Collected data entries
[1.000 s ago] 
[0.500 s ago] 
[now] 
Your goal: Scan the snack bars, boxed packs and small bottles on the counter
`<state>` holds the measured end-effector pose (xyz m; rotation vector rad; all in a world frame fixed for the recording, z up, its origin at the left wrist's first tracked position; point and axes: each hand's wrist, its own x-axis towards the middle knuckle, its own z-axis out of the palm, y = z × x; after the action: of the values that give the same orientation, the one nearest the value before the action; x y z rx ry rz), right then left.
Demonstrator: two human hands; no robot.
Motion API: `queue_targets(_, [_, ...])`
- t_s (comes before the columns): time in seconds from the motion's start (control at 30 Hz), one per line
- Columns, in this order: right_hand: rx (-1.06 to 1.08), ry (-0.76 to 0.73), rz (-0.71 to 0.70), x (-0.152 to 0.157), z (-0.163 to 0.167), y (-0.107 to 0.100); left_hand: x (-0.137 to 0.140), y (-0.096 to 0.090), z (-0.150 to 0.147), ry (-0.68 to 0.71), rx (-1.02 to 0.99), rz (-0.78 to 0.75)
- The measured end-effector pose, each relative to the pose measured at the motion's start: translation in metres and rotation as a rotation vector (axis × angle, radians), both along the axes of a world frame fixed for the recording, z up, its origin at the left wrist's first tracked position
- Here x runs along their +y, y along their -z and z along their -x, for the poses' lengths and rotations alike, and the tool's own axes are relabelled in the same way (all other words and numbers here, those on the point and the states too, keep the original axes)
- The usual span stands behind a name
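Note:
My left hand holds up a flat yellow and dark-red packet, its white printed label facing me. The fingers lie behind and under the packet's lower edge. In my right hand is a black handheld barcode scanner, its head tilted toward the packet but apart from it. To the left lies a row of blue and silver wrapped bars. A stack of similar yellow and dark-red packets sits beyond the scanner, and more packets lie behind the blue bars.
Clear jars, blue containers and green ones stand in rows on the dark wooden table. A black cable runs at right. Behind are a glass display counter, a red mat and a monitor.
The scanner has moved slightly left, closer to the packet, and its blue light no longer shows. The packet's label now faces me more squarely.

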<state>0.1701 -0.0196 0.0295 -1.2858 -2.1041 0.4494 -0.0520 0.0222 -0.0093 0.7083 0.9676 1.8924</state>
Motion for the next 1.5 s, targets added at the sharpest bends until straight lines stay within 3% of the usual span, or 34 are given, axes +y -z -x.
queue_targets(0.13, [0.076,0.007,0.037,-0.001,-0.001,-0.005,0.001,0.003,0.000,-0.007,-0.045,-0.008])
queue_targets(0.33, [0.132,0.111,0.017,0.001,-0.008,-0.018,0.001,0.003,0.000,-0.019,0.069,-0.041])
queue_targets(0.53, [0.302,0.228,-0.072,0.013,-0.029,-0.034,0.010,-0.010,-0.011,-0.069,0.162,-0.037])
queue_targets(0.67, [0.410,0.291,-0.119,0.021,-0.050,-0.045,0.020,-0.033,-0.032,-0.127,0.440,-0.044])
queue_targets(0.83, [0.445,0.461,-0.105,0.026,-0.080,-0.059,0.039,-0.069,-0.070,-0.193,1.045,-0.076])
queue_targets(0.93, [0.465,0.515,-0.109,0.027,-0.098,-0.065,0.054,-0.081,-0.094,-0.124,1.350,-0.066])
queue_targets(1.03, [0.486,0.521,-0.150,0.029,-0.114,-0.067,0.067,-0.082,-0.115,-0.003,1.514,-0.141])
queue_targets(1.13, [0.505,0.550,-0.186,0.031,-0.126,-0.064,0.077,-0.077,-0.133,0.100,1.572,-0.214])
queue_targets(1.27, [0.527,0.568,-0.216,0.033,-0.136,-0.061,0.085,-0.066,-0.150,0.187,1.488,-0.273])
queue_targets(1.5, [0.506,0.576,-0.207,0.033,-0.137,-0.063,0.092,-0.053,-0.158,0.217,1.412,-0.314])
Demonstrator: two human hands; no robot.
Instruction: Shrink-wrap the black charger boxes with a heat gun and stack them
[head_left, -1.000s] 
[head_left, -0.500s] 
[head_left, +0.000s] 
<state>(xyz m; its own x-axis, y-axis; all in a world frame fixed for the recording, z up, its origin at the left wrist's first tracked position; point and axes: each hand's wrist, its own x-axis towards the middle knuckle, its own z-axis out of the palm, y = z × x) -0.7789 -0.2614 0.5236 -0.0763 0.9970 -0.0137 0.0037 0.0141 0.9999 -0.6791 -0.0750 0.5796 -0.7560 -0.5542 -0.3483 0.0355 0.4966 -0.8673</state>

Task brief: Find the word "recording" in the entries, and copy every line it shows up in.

Answer area:
`<state>` holds the measured end-effector pose (xyz m; rotation vector rad; all in a world frame fixed for the recording, z up, its origin at the left wrist's first tracked position; point and axes: each hand's wrist, its own x-axis towards the middle knuckle, its own z-axis out of the palm, y = z × x; after the action: of the values that give the same orientation, the one nearest the value before the action; x y z rx ry rz), right then left.
- The measured end-effector pose, each relative to the pose measured at the motion's start: translation in metres and rotation as a rotation vector (axis × angle, radians), both along the axes of a world frame fixed for the recording, z up, its origin at the left wrist's first tracked position
<state>(xyz m; its own x-axis, y-axis; all in a world frame fixed for the recording, z up, its origin at the left wrist's first tracked position; point and axes: each hand's wrist, its own x-axis towards the middle knuckle, its own z-axis out of the palm, y = z × x) -0.7789 -0.2614 0.5236 -0.0763 0.9970 -0.0137 0.0037 0.0141 0.9999 -0.6791 -0.0750 0.5796 -0.7560 -0.5542 -0.3483 0.0355 0.4966 -0.8673</state>

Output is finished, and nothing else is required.